There are some signs that the rights market may at least be taking a breather. After 25 years of astonishing growth, the price appears to have peaked – certainly in terms of domestic rights. In 1991, the first big rights deal signed by the Premier League with Sky was worth £304m over five years, or about £61m a year. Meanwhile the current deal, signed in 2015 by English football’s elite division with Sky and BT, covering the three years from 2016-19, is worth £5.14bn. That’s £1.7bn a year – 28 times as much as in 1991, and a 70% hike on the previous deal. However the 2018 domestic TV rights auction, concluded in February, failed to deliver any uplift. In fact, the price of the new three-year deal fell to £4.46bn (or £1.48bn a year).
Why has the price fallen?
Since the end of 2016 both Sky and BT have seen declines in subscriber numbers for their high-priced packages, according to analysts’ estimates, with some customers choosing cheaper TV or streaming services such as Sky Now or Netflix. In addition, a cross-platform wholesaling agreement between BT and Sky last December, which involves showing each other’s content from 2019, meant the competition was less intense. “There’s clearly a ceiling that customers are willing to pay for watching Premier League games and subsequently what providers are willing to pay,” Paolo Pescatore of research firm CCS told Reuters.
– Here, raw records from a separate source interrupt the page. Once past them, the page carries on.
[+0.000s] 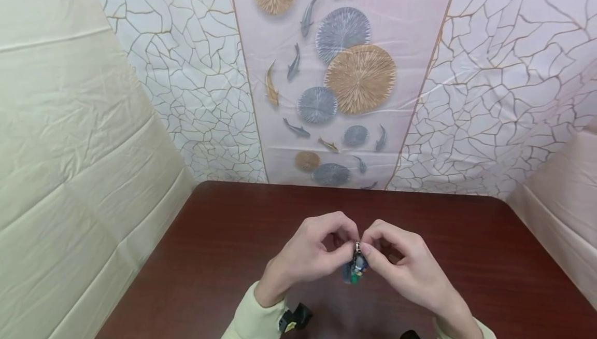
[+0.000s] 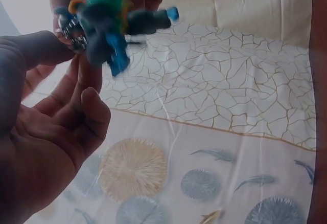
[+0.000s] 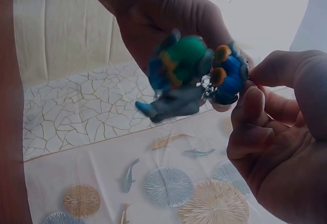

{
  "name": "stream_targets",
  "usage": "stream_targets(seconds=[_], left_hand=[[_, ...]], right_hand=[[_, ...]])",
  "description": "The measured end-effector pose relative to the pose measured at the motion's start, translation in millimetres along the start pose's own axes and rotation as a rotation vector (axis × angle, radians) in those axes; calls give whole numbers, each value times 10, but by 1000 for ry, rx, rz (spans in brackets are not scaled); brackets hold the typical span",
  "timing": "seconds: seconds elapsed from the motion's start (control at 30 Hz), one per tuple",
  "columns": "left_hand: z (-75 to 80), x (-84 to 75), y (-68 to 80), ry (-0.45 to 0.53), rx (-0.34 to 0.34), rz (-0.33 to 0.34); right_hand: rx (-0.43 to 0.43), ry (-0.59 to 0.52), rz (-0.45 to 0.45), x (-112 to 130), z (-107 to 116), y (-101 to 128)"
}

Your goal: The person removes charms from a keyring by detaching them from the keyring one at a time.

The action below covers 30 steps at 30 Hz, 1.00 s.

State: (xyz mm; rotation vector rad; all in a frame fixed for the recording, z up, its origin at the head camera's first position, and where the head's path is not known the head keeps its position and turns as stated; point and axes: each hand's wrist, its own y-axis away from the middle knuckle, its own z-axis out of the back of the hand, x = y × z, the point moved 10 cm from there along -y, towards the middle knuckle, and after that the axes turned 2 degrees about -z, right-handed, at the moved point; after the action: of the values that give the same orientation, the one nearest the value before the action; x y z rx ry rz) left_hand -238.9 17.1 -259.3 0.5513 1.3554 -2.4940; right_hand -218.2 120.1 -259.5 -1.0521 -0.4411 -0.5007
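I find the left hand (image 1: 311,250) pinching the charm (image 1: 356,270), which hangs at its four o'clock. The right hand (image 1: 407,257) pinches the charm too, with it at that hand's nine. Fingertips cover most of the top fitting, and both wrist views blur the body. At eight o'clock from the charm I note a black device (image 1: 296,318) against the sleeve (image 1: 258,312). Beneath lies the table (image 1: 233,217); patterned cloth (image 1: 354,82) rises at twelve.
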Motion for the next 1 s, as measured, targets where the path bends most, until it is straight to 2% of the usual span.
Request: stream_targets(seconds=[0.17,0.47,0.73,1.0], left_hand=[[24,-47,4,37,5,-39],[24,13,18,119,3,3],[25,39,21,74,15,28],[76,-27,7,27,-11,-15]], right_hand=[[-25,-21,57,43,19,5],[-23,-50,74,89,16,0],[-18,-44,84,110,17,-21],[-14,2,77,97,24,-22]])
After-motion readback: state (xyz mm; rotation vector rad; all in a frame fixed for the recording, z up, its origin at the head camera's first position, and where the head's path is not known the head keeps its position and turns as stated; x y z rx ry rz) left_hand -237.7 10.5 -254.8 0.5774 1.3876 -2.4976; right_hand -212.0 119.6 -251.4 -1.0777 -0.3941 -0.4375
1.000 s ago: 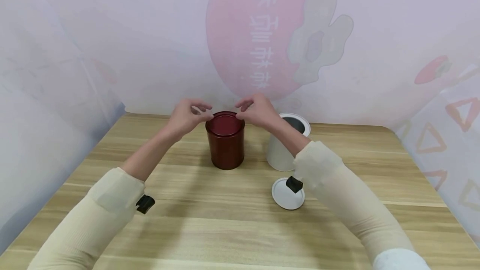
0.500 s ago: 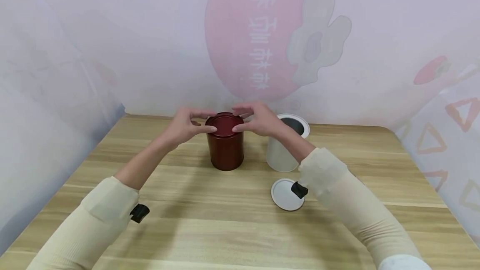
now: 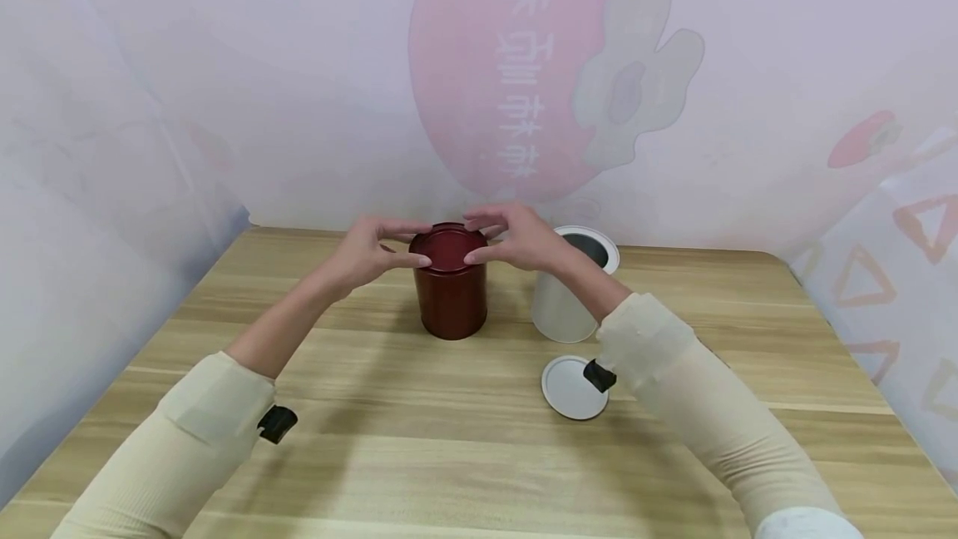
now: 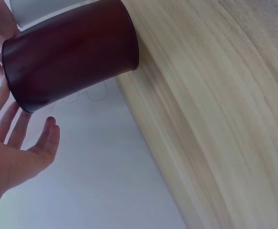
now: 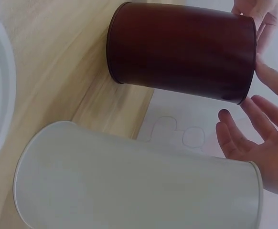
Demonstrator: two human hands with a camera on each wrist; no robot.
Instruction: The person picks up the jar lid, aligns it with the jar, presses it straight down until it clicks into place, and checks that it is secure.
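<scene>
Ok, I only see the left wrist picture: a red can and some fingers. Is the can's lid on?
Observer: Yes. The head view shows a red lid closing the red can.
Operator: Where's the other hand?
Observer: The right hand is at the lid's right edge with its fingers spread. The left hand is opposite it.
Operator: What else is there?
Observer: A white can stands open to the right of the red one. Its white lid lies flat on the table in front of it.

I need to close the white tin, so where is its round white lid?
In the head view the round white lid lies flat on the wooden table, just in front of the open white tin.
</scene>
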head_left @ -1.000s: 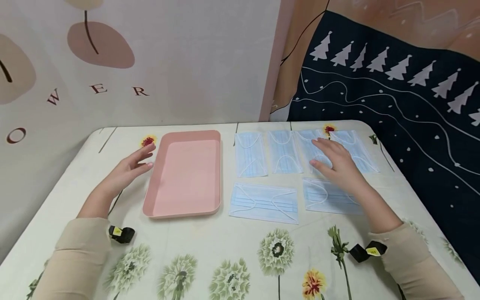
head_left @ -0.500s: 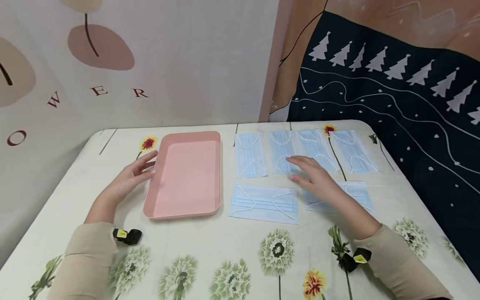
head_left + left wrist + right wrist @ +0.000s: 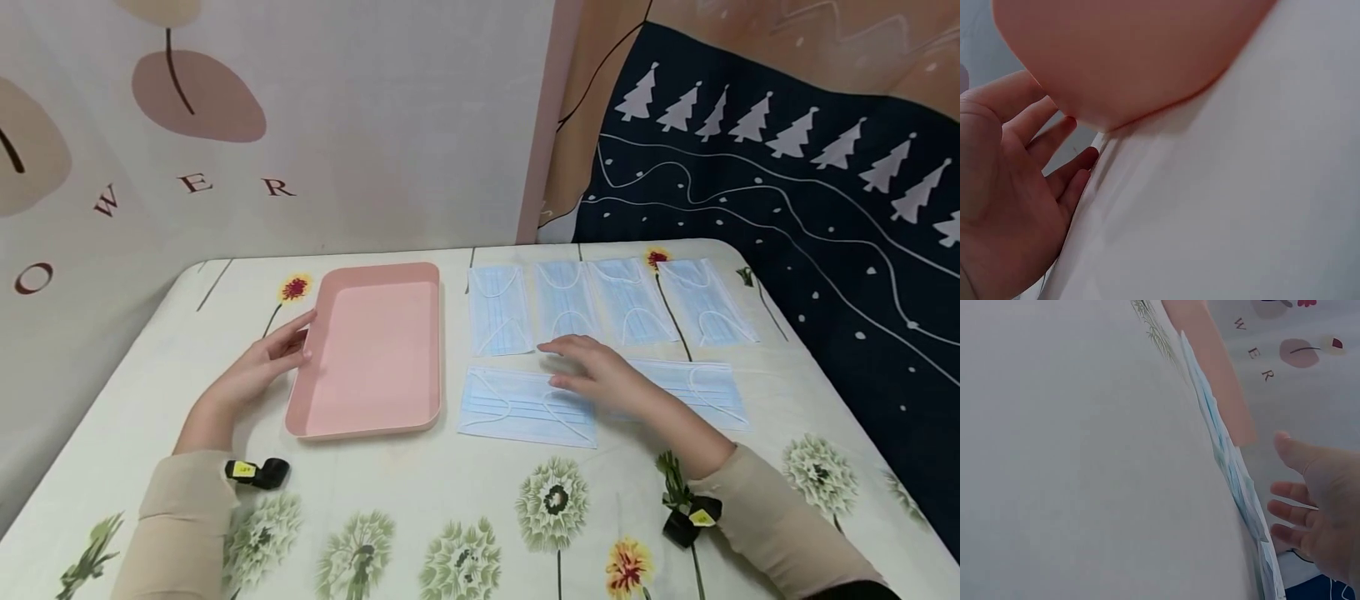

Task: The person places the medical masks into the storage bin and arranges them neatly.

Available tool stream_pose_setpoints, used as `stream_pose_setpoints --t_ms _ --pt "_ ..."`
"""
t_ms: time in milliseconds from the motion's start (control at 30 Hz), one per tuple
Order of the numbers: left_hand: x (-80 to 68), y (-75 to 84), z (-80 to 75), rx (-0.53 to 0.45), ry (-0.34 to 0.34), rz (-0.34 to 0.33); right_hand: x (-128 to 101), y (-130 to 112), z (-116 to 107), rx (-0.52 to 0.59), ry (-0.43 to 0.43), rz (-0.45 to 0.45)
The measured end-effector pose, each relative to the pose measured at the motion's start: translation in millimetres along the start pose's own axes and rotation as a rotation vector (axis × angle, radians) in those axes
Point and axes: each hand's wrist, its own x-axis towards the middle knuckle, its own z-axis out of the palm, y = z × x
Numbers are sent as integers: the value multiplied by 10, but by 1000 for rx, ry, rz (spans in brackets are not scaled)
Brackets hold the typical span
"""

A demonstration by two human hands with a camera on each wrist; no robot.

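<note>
A shallow pink tray lies on the table, left of several pale blue face masks. My left hand is at the tray's left side, fingertips against its wall; in the left wrist view its fingers are loosely extended beside the pink wall. Over the masks hovers my right hand, fingers spread and holding nothing. Below its fingertips is the near-left mask, lying crosswise. The near-right mask is partly hidden by the hand and forearm. Behind them stands a row of upright-laid masks, the leftmost mask nearest the tray.
A flower-print cloth covers the table. Pale hanging fabric borders the back and left, and a dark tree-patterned cloth hangs at the right. A black strap device sits by the left cuff, another black device by the right.
My right hand has moved left and nearer, from over the right-hand masks to above the near-left one. My left hand has come slightly closer, onto the tray's side. Tray and masks stay put.
</note>
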Motion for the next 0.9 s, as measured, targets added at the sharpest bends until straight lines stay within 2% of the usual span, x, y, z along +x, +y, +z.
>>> stream_pose_setpoints --t_ms 167,400,667,900 --pt "-28 -6 15 -53 4 -30 60 -11 22 33 -84 -26" --pt "-31 -16 31 -102 2 -12 177 -16 29 12 -171 -30" --pt "-44 -15 18 -96 1 -41 330 -57 34 -11 -262 -14" --pt "-33 -2 18 -87 4 -47 374 -76 21 0 -322 13"
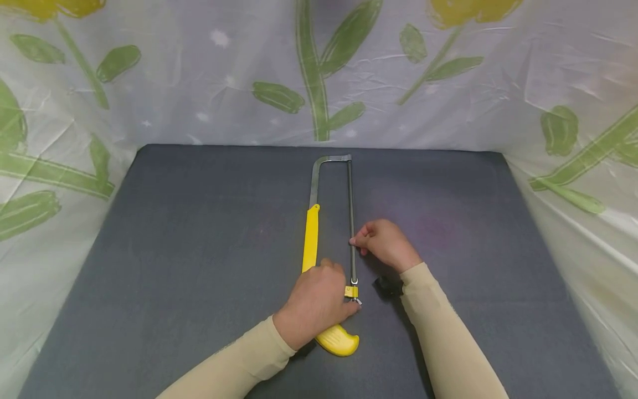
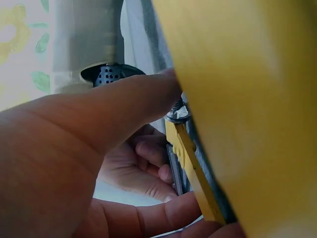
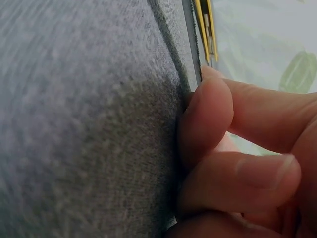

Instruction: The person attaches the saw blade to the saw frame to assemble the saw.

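Note:
A hacksaw with a yellow handle (image 1: 340, 340) and a grey steel front bow (image 1: 315, 180) lies on the dark table, its far end pointing away. My left hand (image 1: 315, 293) grips the frame just above the handle, the thumb reaching to the wing nut (image 1: 357, 302) at the blade's near end. In the left wrist view the yellow frame (image 2: 242, 109) fills the right side, with the wing nut (image 2: 178, 114) under the thumb. With thumb and fingertips, my right hand (image 1: 387, 242) pinches the blade (image 1: 351, 210) along its lower half. The right wrist view shows the fingers (image 3: 208, 119) at the blade's edge.
A dark grey cloth covers the table (image 1: 189, 249). Plastic sheeting (image 1: 199, 72) printed with flowers and green leaves hangs behind it and on both sides. A black wrist camera (image 1: 387, 287) sits under the right wrist, close over the table.

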Action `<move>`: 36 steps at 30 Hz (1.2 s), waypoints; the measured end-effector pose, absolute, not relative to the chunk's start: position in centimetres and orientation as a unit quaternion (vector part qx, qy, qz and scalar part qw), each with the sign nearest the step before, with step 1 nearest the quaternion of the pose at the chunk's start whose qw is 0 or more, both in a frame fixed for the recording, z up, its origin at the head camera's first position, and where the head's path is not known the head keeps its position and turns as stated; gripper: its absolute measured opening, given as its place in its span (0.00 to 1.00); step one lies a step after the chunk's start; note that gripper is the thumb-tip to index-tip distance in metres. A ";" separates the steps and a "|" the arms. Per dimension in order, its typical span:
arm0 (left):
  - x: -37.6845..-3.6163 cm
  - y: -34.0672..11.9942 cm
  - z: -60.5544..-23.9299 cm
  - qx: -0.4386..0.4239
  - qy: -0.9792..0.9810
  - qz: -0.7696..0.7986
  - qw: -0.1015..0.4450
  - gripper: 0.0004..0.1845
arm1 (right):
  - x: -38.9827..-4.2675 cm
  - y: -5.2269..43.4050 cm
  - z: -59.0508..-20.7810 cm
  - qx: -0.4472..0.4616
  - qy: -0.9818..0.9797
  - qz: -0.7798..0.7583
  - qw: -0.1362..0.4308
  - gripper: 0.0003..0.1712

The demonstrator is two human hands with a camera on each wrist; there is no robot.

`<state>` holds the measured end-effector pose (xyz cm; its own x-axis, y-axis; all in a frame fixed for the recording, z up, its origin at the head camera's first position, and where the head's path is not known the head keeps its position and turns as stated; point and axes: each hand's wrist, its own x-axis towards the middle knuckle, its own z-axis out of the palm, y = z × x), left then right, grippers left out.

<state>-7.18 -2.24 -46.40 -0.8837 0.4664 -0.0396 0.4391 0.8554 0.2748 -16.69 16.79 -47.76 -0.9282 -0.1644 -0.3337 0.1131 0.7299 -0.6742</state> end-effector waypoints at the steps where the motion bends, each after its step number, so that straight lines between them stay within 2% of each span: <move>1: -7.2 -2.3 -46.4 0.236 0.961 0.132 0.052 0.30 | -16.7 16.8 -47.7 -0.013 0.911 -0.366 0.188 0.16; 24: -7.4 -2.4 -46.3 0.230 0.963 0.130 0.058 0.31 | -16.5 16.4 -47.6 -0.026 0.928 -0.338 0.157 0.14; 29: -7.6 -2.8 -45.6 0.227 0.954 0.163 0.106 0.33 | -16.1 16.6 -47.6 -0.032 0.927 -0.340 0.151 0.17; 33: -8.8 -4.5 -44.7 0.200 0.934 0.249 0.158 0.27 | -14.9 17.2 -47.8 -0.038 0.925 -0.349 0.145 0.20; 36: -10.4 -6.5 -44.3 0.139 0.936 0.285 0.150 0.21 | -13.4 17.5 -47.9 -0.042 0.924 -0.354 0.140 0.19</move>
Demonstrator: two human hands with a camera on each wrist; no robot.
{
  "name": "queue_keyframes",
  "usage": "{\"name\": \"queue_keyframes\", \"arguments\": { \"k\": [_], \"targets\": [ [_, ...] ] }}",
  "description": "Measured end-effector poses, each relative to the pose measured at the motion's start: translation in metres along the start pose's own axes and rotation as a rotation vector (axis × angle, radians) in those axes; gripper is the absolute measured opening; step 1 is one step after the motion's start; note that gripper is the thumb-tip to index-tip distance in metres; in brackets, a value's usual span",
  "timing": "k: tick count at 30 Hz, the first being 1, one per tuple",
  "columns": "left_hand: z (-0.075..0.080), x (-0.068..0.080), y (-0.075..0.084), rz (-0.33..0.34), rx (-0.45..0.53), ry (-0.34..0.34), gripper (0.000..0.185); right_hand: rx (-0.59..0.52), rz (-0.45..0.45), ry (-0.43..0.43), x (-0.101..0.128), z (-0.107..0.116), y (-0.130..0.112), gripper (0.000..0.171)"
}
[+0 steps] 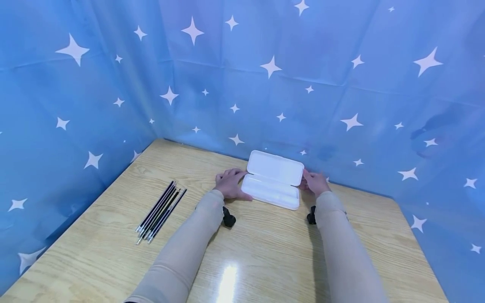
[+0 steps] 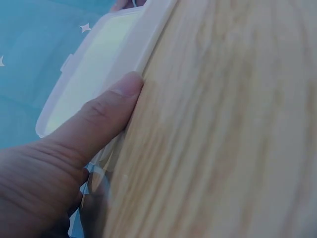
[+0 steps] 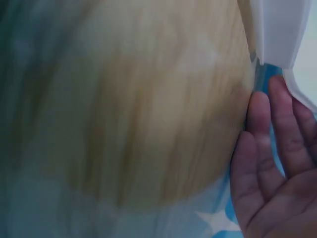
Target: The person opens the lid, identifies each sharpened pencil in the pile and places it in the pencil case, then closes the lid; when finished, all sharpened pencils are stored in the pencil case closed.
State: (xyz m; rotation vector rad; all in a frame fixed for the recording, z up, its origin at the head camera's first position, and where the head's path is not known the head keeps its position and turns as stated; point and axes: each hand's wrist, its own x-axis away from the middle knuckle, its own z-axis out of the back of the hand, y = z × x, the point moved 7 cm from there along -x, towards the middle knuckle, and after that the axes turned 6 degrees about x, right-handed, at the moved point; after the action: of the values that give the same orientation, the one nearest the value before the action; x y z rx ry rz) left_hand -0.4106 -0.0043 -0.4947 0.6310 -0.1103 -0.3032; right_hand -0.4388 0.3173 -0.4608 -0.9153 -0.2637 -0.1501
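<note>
A white plastic pencil case (image 1: 270,194) lies open near the table's back edge, its lid (image 1: 275,168) tilted up toward the curtain. My left hand (image 1: 230,184) is at the case's left end, fingers reaching the lid corner and thumb along the base. In the left wrist view the thumb of that hand (image 2: 99,119) presses straight against the rim of the case (image 2: 94,69). My right hand (image 1: 313,182) is at the right end. Its straight fingers (image 3: 270,163) touch the edge of the case (image 3: 280,29). The inside of the base looks empty.
A bundle of several thin black pens (image 1: 161,211) lies on the wooden table (image 1: 265,252) to the left of my left forearm. A blue curtain with white stars (image 1: 341,84) closes off the back and both sides.
</note>
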Motion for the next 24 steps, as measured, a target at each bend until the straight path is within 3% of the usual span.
{"name": "queue_keyframes", "arguments": {
  "k": [5, 16, 20, 24],
  "targets": [
    [0.0, 0.0, 0.002, 0.003, -0.002, 0.001, 0.108, -0.014, -0.029, 0.001, -0.002, -0.001, 0.005, 0.06],
    [0.004, 0.005, 0.004, 0.007, -0.002, 0.008, 0.107, 0.119, 0.059, -0.023, 0.022, -0.002, -0.006, 0.058],
    [0.004, 0.007, 0.005, 0.004, -0.001, 0.002, 0.107, 0.232, 0.089, -0.104, 0.038, -0.009, -0.009, 0.058],
    [0.007, 0.009, 0.007, -0.001, -0.002, 0.005, 0.106, 0.387, 0.21, -0.209, 0.054, -0.02, -0.014, 0.058]
  ]
}}
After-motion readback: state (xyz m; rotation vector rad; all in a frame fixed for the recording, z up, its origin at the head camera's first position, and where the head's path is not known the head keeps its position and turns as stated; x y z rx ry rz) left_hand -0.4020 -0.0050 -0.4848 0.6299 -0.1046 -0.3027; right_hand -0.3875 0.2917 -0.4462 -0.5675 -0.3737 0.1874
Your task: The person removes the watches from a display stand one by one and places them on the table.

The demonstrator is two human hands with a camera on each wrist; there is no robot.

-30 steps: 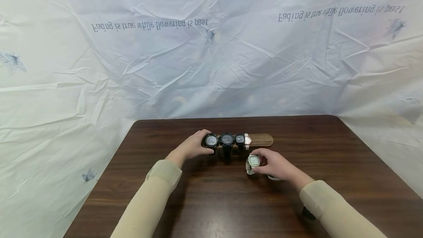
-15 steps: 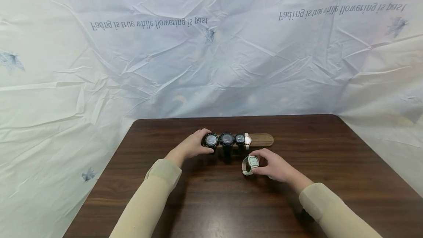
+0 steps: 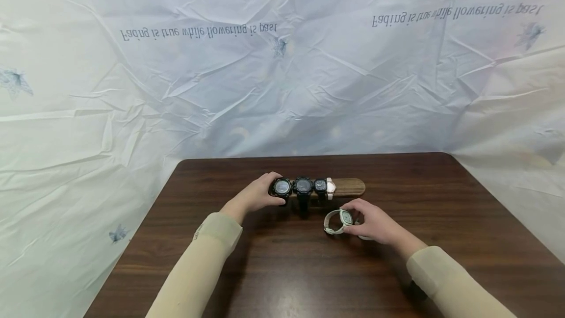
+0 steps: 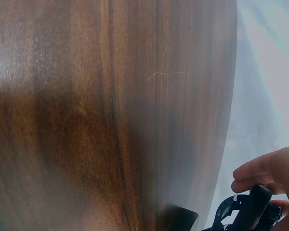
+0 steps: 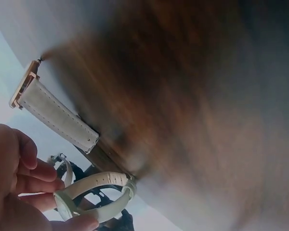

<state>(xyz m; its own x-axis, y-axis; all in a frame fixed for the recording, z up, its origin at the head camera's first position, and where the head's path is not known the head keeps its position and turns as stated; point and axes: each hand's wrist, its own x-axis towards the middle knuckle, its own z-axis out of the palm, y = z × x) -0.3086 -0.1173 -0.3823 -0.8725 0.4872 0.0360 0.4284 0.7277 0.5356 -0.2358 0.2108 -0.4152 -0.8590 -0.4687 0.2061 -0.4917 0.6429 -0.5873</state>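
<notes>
Crinkled pale sheeting printed with butterflies hangs behind a dark brown wooden desk (image 3: 265, 269), where a long rounded wooden watch bar (image 3: 350, 186) already carries three black round-faced watches (image 3: 302, 186) and a pale pink-strapped one (image 3: 330, 188), its right end bare. The left hand (image 3: 256, 195) curls its grip round the leftmost black watch. The right hand (image 3: 372, 222) pinches a pale green buckled-strap watch (image 3: 337, 221) just in front of the bar; by my reading it is the one not mounted.
</notes>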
It’s a similar story in the other big European leagues.
Will the big clubs have to spend less?
Last season the Premier League clubs between them scored record revenues of £4.5bn, with operating profits doubling to a record £1bn. Overall revenues are likely to fall slightly over the next two years of the current deal cycle, reckons Chris Jones of Deloitte, before increasing again. However, he also expects the fall in value of domestic deals to be offset by international rights deals, especially in crucial growth markets in Asia. Nonetheless, there are signs the clubs are starting to spend a little less freely: the collective wage-to-revenue ratio fell last season to its lowest level, 55%, since 1997-98. That may reflect a “new breed” of foreign owners who are motivated more by return on investment than prestige and publicity, says Jones.
Will that affect the transfer market?
The English Premier League’s position as Europe’s richest and most profitable league (revenues from the UK and foreign TV rights total £8bn) means that English clubs are net acquirers of players. In 2016, 18 of the 20 clubs spent more on transfers than they made in sales, more than any other division in Europe. At the same time, 166 European clubs reported net transfer proceeds that made up more than 10% of revenues. For that reason, the British sports press is full of constant speculation about record-busting deals and talk of “tapping up”, and the role played by “super-agents”. The broader picture across Europe is that transfer fees are increasing (and agents are charging their clients a bit more), but that expenditure on talent remains within the means of most clubs, and that overall outlay on talent is falling. Analysts say part of the credit for this goes to Uefa, the governing body of European football, which introduced “financial fair play” rules in 2011 and 2013 aimed at ensuring clubs don’t spend beyond their means.
So there’s nothing to say that we won’t see another record transfer this year – but it seems unlikely that fees can keep rising at this scorching pace indefinitely.